> [EXERCISE DATA]
◇ ◇ ◇ ◇ ◇ ◇ ◇

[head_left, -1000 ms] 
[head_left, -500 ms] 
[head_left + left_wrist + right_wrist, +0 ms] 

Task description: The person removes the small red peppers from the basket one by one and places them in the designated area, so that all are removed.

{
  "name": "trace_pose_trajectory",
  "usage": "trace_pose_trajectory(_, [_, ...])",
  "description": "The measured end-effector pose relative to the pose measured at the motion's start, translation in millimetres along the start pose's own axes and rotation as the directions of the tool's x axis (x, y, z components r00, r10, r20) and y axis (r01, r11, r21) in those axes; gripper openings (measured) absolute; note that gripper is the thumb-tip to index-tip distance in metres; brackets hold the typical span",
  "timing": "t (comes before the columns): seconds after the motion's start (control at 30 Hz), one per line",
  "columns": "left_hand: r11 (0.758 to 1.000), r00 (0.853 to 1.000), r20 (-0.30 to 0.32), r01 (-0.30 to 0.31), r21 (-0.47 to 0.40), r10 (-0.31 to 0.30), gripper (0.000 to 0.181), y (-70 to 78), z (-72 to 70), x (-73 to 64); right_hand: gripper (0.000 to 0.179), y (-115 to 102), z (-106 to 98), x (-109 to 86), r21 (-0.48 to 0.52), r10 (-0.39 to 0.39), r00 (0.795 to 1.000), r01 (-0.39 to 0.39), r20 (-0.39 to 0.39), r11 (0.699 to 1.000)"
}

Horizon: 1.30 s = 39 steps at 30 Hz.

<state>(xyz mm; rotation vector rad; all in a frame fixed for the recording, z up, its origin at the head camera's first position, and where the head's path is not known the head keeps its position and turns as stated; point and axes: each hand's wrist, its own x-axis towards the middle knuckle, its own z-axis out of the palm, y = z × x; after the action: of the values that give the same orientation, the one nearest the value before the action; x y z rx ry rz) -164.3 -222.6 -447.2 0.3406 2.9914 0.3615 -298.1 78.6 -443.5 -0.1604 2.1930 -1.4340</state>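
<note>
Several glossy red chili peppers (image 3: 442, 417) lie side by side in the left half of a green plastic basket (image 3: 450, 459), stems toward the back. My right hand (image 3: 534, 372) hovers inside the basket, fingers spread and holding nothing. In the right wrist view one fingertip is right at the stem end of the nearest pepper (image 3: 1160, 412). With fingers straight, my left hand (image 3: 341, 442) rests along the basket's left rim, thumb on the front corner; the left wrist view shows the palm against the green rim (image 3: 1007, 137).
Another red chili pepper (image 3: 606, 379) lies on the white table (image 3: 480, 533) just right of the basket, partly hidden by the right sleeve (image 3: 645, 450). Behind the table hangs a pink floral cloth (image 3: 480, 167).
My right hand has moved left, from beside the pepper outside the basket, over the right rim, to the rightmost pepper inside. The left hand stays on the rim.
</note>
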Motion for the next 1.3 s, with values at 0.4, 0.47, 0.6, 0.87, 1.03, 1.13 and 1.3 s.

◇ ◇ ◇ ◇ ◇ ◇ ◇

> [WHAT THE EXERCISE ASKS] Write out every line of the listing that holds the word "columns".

> [TASK RESPONSE]
  "timing": "t (comes before the columns): seconds after the motion's start (control at 30 Hz), one per line",
  "columns": "left_hand: r11 (0.758 to 1.000), r00 (0.853 to 1.000), r20 (-0.30 to 0.32), r01 (-0.30 to 0.31), r21 (-0.47 to 0.40), r10 (-0.31 to 0.30), gripper (0.000 to 0.181), y (-70 to 78), z (-72 to 70), x (-73 to 64); right_hand: gripper (0.000 to 0.179), y (-115 to 102), z (-106 to 98), x (-109 to 86), r21 (-0.48 to 0.52), r10 (-0.39 to 0.39), r00 (0.795 to 1.000), r01 (-0.39 to 0.39), r20 (-0.39 to 0.39), r11 (0.699 to 1.000)"

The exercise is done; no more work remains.